Tra Ocalan e Pkk: breve storia dei curdi in Turchia
Fino a poco tempo fa, probabilmente, pochi tra di noi avevano idea di chi fossero i curdi. Da qualche anno, al contrario, in concomitanza con la salita di Daesh (acronimo arabo che designa l’Isis), tutti ne abbiamo in qualche modo sentito parlare, e ciò per via del loro fondamentale contributo militare nella lotta contro lo Stato Islamico.
Il Kurdistan è una regione che tocca Turchia, Armenia, Iran, Iraq e Siria. I curdi non sono dunque un popolo omogeneo, parlano dialetti diversi e hanno vissuto vicende differenti (forse accomunate solo dalla repressione) nei vari Stati in cui risiedono. Il gruppo più numeroso è però quello dei curdi di Turchia: su 25-35 milioni, in Turchia se ne contano circa 15, corrispondente a circa il 20% della popolazione turca.
Il presidente Erdogan è noto per le sue spiccate antipatie verso questo gruppo etnico. Eppure non può neppure essere considerato il peggiore persecutore del popolo curdo. All’inizio del suo mandato, al contrario, Erdogan aveva aperto al recupero della lingua e dell’identità curda, che per decenni era stata ferocemente negata, anche dal campione della laicità Ataturk. Attorno al 1920 e al 1930, a seguito di alcune rivolte, i curdi erano stati costretti a spostamenti forzati ed erano stati ribattezzati “turchi delle montagne”: l’idea era che in Turchia, insomma, non dovesse esistere alcuna minoranza di questo popolo.
Tra vicende alterne si arriva al 1978, quando Abdullah Ocalan dichiara la fondazione del partito indipendentista di estrema sinistra (e ben presto armato) Pkk, il Partito dei Lavoratori del Kurdistan, considerato ancora oggi un’organizzazione terroristica da Stati Uniti e, ça va sans dire, Turchia. I consensi raccolti dal Pkk si fecero consistenti, e, dopo una rocambolesca vicenda che vide protagonista anche l’Italia, Ocalan venne consegnato alla Turchia, dove ancora oggi è incarcerato. Nel 2012 iniziano i negoziati di pace, nonostante alcuni scontri continuino. Dal 2015, in seguito all’attentato di Suruc, dove morirono 33 giovani attivisti curdi, il cessate il fuoco può considerarsi essenzialmente finito, e la lotta con le autorità turche si è rifatta piuttosto aspra.

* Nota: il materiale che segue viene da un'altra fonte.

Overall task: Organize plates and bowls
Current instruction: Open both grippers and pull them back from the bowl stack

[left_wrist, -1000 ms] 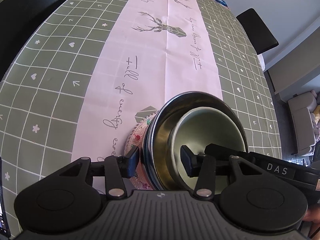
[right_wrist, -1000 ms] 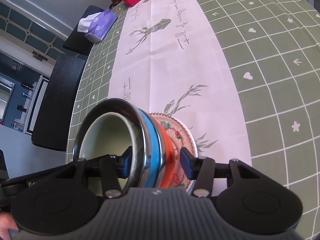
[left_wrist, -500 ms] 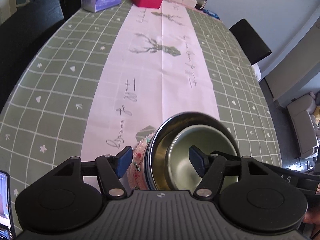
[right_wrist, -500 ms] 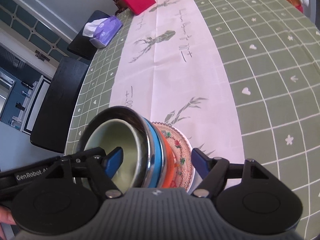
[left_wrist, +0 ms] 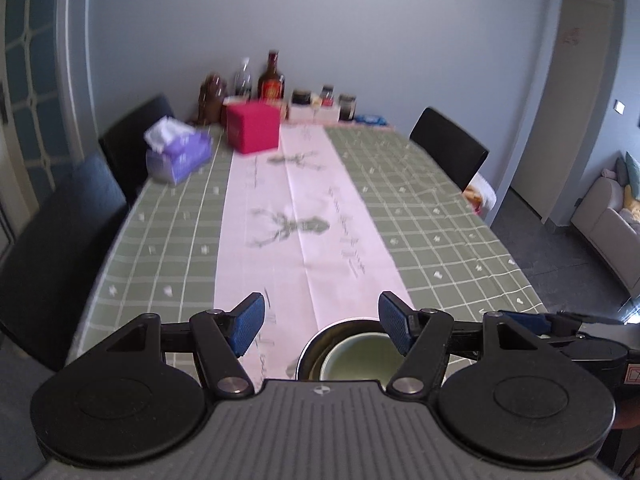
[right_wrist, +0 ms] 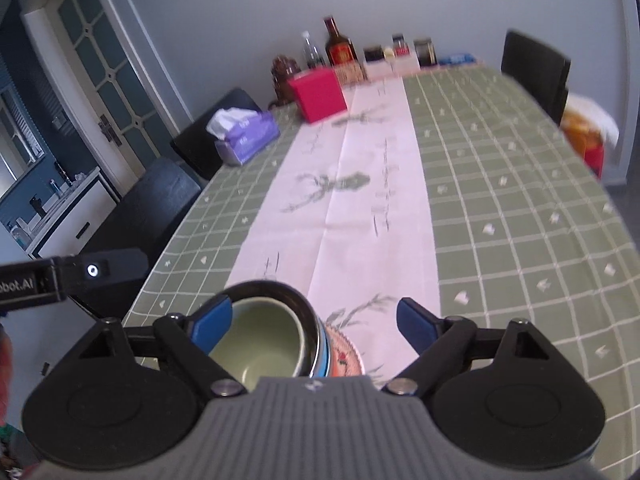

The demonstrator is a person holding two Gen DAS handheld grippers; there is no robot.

In questo contesto si era collocato il tentativo di Erdogan di moderare la stretta contro i curdi. Lo scopo era quello di allontanarli dal Pkk e avvicinarli al suo partito, l’Akp. Tuttavia, probabilmente, le scelte dell’attuale presidente non sono state ritenute sufficienti, tanto che i consensi della maggioranza dei curdi in Turchia rimangono da un lato per il Pkk, dall’altro per il giovane Hdp, il Partito Democratico dei Popoli. Dopo il suo clamoroso successo alle ultime elezioni, Erdogan ha ritenuto necessario ripercorrere la via della repressione. Oltre agli arresti di massa e agli attacchi alle sedi del partito, Erdogan sta ora giocando un’ulteriore carta per rendere ancora più inoffensivo questo partito della sinistra progressista: una nuova mozione del governo vorrebbe togliere l’immunità ai parlamentari e dunque sospendere l’articolo 83 della Costituzione; i primi a subirne gli effetti sarebbero proprio i rappresentanti dell’Hdp: i procedimenti giudiziari contro di loro sono infatti 46, a fronte dei 59 attuali seggi in loro possesso. Si tratterebbe, chiaramente, della definitiva messa a tacere dell’opposizione curda.